Tous connaissaient le besoin d’Adamsberg d’aller marcher et s’isoler, en quête de pensées hasardeuses.

— Bonne astuce, dit Retancourt en montant dans le train. Mais qu’est-ce que vous ferez de vos poissons en rentrant ?

— Mais je n’aurai pas de poissons, Retancourt.

— Et comment vous expliquerez cela ?

— Tout simplement en disant que je les ai relâchés.

— Vous aurez l’air bizarre, dit Noël.

— De toute façon, j’ai l’air bizarre, lieutenant. Ça ne les choquera pas plus que ce que fabrique Josselin de Chateaubriand.

— Qui est ? demanda Veyrenc.

— De partir presque chaque matin dans les bois cueillir des champignons et de les donner aux amateurs car lui n’aime pas cela.

— Il est taré ? demanda Retancourt qui ne faisait jamais dans la nuance quand il s’agissait de psychologie.

— Pas le moins du monde. Excentrique peut-être, mais je le prendrais plus volontiers pour un flâneur, un rêveur, un fugueur ou les trois. Cueillir des champignons toute la matinée est une manière d’échapper au monde. Or cet homme, charmant par ailleurs, est contraint tout le reste du jour à s’exposer aux troupes de touristes venus spécialement, y compris de l’étranger, pour le voir et se faire photographier à ses côtés. Il y a de quoi éprouver le besoin de se dérober à cette pression qui lui est si pénible.

— Cette ressemblance, demanda Mercadet, elle est à ce point frappante ?

— Pas frappante, lieutenant, ahurissante. C’est une totale énigme. Je n’ai pas insisté trop longuement sur ce point pendant la réunion car cela ne concernait pas de près les autres agents. Mais voici le portrait du célèbre écrivain en 1809, dit Adamsberg en faisant circuler le petit livre que lui avait offert Matthieu. Il a environ quarante ans.

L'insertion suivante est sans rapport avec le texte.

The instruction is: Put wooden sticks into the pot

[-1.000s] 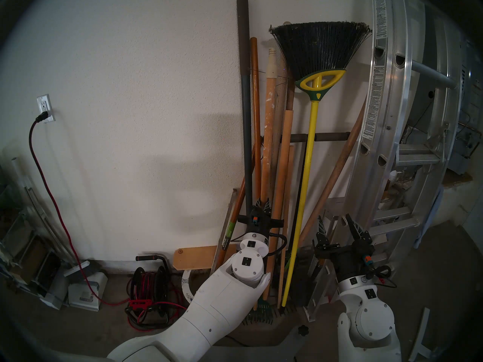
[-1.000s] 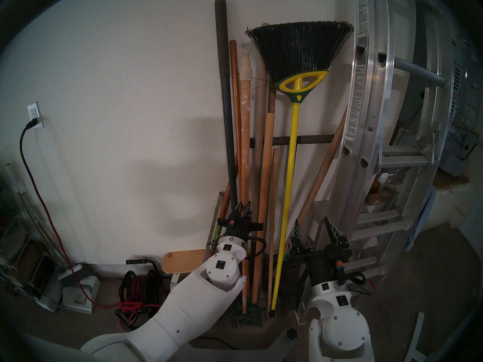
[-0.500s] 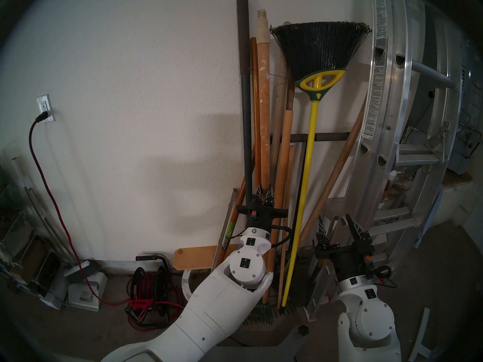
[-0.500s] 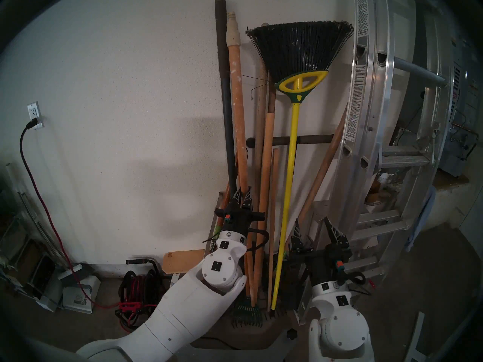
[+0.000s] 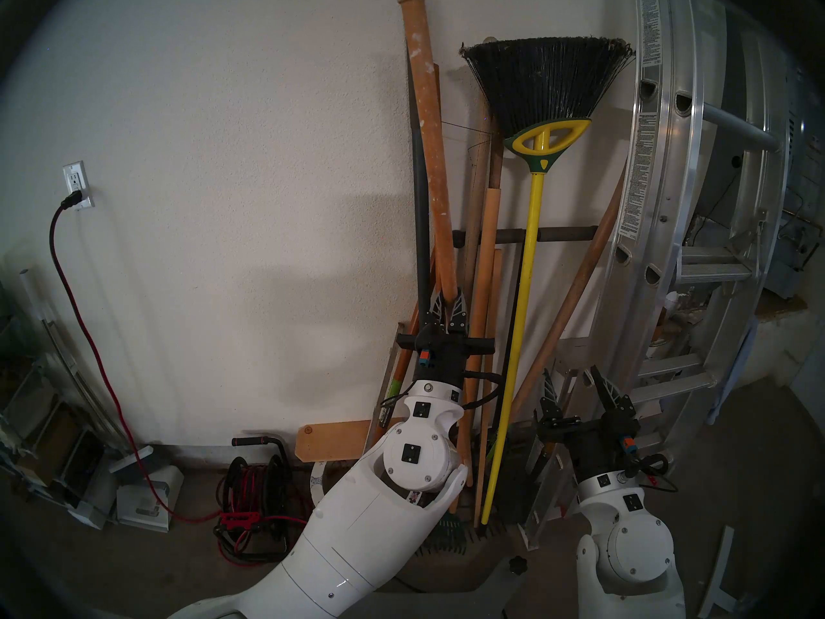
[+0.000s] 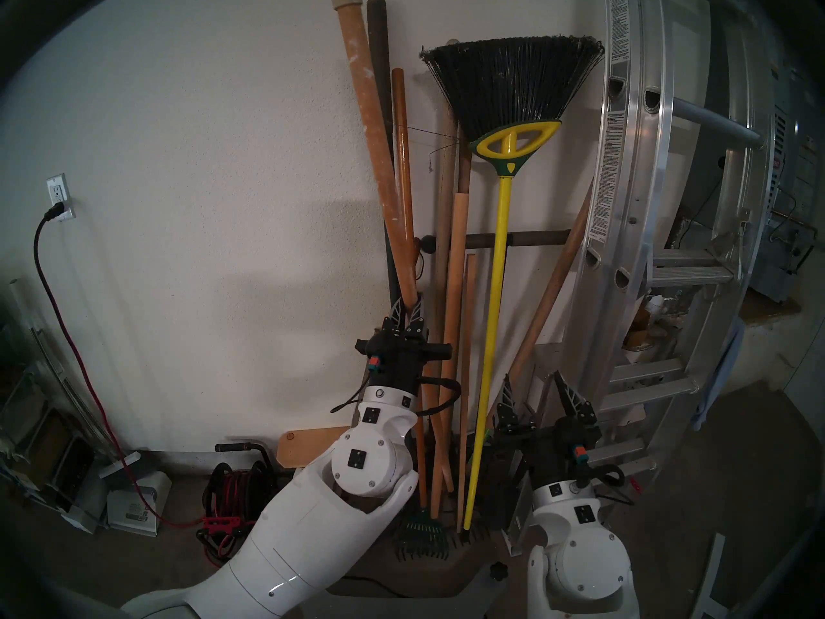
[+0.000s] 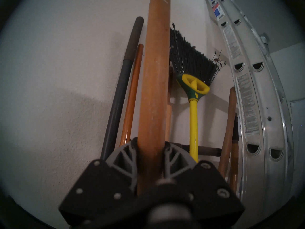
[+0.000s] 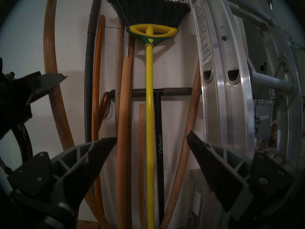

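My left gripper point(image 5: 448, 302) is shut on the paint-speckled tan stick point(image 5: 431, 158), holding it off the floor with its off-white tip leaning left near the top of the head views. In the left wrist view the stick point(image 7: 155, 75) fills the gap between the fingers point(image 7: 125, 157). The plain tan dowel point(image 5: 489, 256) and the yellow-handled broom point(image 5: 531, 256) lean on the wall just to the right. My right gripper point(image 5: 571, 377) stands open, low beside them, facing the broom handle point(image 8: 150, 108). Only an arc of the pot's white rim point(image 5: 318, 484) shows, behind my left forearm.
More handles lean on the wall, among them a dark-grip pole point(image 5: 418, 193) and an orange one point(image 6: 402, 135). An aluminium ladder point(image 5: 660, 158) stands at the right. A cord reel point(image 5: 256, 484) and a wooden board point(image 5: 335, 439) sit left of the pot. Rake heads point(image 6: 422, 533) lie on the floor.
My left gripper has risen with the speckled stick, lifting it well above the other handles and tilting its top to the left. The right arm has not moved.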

— Séduisant, commenta Retancourt.

— Et voici la photo de Josselin, que m’a transmise le commissaire, prise à peu près au même âge.

Veyrenc se concentrait sur les deux portraits, allant de l’un à l’autre, aussi ébahi que ses collègues, qui en restaient muets d’incompréhension.

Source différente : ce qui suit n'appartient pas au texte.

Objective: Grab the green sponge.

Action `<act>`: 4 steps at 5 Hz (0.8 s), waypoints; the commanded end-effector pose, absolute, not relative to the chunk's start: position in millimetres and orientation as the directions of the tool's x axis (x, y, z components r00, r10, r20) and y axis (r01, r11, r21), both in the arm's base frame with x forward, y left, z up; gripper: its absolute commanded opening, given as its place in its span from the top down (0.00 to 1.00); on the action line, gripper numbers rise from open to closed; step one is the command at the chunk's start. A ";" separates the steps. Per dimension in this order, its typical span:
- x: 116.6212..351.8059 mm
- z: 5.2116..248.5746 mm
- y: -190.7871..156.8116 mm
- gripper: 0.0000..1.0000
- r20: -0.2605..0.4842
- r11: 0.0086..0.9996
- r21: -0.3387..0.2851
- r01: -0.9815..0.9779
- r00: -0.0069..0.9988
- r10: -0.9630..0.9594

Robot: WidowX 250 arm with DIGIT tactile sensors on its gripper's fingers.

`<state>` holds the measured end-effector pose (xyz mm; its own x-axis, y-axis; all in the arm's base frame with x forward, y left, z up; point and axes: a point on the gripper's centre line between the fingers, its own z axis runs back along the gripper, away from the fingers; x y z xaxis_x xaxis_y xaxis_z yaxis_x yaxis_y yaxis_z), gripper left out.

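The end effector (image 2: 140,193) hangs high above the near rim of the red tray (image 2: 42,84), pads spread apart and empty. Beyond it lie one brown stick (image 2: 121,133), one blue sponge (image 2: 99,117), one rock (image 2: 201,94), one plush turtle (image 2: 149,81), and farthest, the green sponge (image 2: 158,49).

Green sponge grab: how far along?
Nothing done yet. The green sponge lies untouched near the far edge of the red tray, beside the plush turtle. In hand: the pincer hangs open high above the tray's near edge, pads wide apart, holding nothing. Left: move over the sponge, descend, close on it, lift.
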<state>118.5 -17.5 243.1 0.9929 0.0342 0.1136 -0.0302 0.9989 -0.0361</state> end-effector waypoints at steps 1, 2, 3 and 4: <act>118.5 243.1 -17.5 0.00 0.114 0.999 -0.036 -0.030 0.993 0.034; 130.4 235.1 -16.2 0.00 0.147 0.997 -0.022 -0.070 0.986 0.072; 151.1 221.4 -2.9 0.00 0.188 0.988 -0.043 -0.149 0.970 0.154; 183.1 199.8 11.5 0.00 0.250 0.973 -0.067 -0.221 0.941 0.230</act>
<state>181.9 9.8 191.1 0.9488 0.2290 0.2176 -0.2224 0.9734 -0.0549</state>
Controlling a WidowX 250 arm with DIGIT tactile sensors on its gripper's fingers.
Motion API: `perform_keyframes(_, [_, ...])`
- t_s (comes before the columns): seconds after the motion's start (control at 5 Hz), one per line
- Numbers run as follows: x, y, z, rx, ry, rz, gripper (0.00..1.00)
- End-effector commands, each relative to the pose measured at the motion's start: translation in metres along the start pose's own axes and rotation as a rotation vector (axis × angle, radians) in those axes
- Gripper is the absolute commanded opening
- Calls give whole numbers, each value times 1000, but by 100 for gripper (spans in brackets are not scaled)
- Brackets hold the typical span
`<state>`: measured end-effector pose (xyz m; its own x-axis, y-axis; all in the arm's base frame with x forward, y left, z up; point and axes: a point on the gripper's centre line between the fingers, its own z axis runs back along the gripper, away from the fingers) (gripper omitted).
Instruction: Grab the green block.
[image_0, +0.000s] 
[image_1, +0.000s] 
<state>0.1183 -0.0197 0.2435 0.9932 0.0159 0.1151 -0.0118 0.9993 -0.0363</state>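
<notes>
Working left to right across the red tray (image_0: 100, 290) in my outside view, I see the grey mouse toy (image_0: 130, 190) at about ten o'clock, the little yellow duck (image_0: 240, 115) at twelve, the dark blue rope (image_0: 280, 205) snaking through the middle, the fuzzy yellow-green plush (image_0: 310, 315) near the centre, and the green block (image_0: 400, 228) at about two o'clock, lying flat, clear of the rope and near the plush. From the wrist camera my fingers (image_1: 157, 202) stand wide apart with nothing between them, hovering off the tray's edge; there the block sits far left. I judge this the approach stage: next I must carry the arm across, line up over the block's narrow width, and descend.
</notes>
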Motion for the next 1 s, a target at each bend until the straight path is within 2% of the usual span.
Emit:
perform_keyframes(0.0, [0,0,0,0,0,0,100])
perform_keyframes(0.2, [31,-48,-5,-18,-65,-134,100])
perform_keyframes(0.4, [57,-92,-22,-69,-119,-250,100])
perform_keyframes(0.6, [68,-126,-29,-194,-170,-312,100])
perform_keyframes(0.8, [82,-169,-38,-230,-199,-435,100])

— Son sosie parfait, dit Adamsberg. Josselin est à coup sûr un descendant de son aïeul François-René, mais on comprend qu’une telle ressemblance à tant d’années de distance fascine et que Josselin s’en échappe comme il peut. Aussi, voici les consignes : quand vous le verrez le soir à l’Auberge des Deux Écus où il dîne – les photos y sont interdites –, surtout ne montrez en rien que vous le reconnaissez. Rien ne lui plaît tant que d’être ignoré et traité comme un homme comme un autre.

— On comprend cela, murmura Veyrenc qui ne pouvait détacher les yeux des deux portraits.

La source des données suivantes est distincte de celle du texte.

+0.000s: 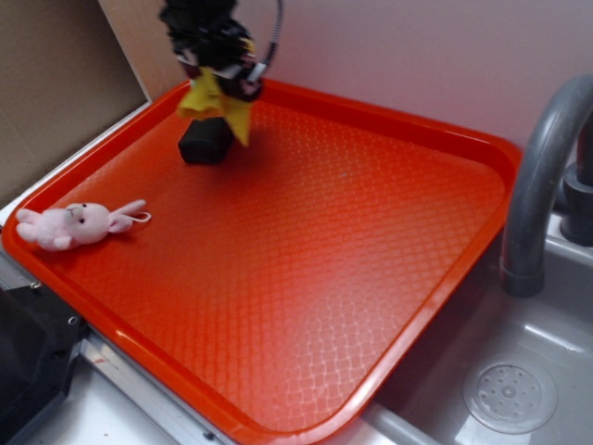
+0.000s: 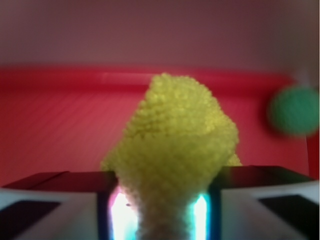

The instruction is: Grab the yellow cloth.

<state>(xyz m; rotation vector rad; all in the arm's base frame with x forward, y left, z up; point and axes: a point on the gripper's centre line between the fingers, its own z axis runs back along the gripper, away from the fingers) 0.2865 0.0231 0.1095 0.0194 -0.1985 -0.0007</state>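
The gripper [image 1: 220, 82] is clamped on the yellow cloth [image 1: 217, 100], which droops below it, soft, light and floppy.

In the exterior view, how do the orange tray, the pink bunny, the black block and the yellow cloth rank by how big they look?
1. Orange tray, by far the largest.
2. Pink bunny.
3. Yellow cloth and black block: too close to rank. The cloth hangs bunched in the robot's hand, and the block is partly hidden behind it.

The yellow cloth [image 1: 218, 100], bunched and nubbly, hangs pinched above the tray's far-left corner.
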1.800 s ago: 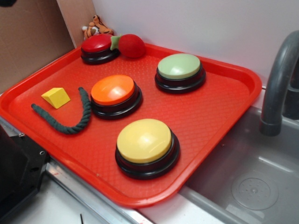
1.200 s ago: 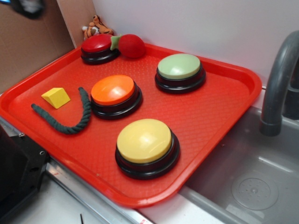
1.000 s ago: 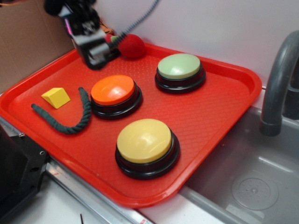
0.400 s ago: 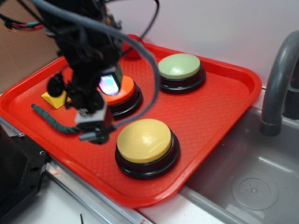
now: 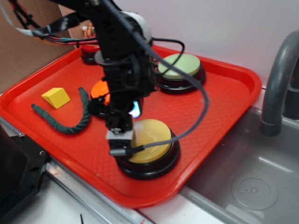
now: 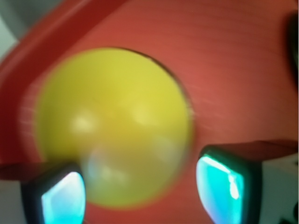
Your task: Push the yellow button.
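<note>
The gripper is over the yellow button, at the left part of its dome, so the approach seems done. The press itself is what is left — whether the gripper already touches the dome I cannot tell, and the dome does not look sunk.

In the wrist view the two fingertips stand apart, one at each side of the yellow button, which fills most of this blurred picture. So the gripper is open and holds nothing.

The yellow button is a large round dome with a pale yellow top on a glossy black base. It sits on the red tray close to the near edge, toward the corner next to the sink — the orange button is behind it, partly hidden by the arm.
</note>
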Robot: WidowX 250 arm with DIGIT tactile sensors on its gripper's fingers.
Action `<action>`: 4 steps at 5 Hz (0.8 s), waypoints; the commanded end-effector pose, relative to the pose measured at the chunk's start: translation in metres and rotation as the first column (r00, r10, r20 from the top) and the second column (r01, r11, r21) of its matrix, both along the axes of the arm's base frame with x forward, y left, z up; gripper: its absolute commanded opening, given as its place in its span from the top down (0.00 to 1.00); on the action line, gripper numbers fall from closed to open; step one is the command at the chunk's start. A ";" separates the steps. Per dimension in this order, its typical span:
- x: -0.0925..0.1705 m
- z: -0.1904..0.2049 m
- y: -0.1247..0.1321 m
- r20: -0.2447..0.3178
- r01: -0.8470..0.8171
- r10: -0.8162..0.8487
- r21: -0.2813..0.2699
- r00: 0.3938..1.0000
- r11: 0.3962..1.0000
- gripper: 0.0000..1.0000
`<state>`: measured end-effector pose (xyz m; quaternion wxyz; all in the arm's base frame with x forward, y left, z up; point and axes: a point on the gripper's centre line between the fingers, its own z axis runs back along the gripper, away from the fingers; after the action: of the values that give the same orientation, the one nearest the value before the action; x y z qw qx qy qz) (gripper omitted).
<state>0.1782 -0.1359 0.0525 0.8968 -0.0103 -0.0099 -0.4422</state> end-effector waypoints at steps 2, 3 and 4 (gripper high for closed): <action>-0.010 0.035 -0.006 0.046 -0.001 0.001 -0.005 0.999 1.000 0.00; -0.013 0.057 -0.005 0.017 -0.039 0.038 0.026 0.999 0.999 0.00; -0.016 0.071 -0.005 -0.010 -0.067 0.068 0.033 0.998 0.997 0.00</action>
<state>0.1693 -0.1305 0.1053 0.9131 0.0133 0.0322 -0.4061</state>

— Sachant par le patron – un géant blond avec lequel il n’a pas de secrets – que nous sommes une équipe de flics engagés dans une affaire où il est gravement impliqué, il viendra certainement nous saluer et se présenter. Ne marquez aucune surprise, ne le dévisagez surtout pas.

— Compris, dit Noël. On essaiera.

— Vous avez à peine accordé d’attention au portrait de l’écrivain, lui fit remarquer Adamsberg.

— C’est que je le connais par cœur, répliqua Noël avec un sourire un peu sarcastique. Les Mémoires d’outre-tombe étaient le livre de chevet de mon parrain et j’en ai hérité. L’édition comportait ce portrait. Et ce livre, je l’ai lu deux fois. Et dans la foulée, René et Atala. Cela vous souffle, hein ? Parce qu’à cause de mes manières directes, de mon langage grossier et de mes réactions souvent brutales, vous me prenez tous pour un abruti – sauf Retancourt –, tout juste bon à démolir la gueule des criminels. Eh bien, je ne suis pas un abruti.

— Personne ne le pense, Noël, dit Adamsberg, dont la voix enveloppa assez le lieutenant pour le convaincre. Si abruti il y a, c’est moi. Avant de venir à Combourg, je ne connaissais de Chateaubriand que son nom.

— Mais le nom de Combourg me disait quelque chose, dit Retancourt.

— Moi de même et ça ne va pas plus loin, ajouta Mercadet.

— Mais vous, Noël, reprit Adamsberg, puisque vous connaissez ce visage, ainsi que Veyrenc sûrement, maîtrisez d’autant plus votre réaction quand vous verrez le descendant ce soir.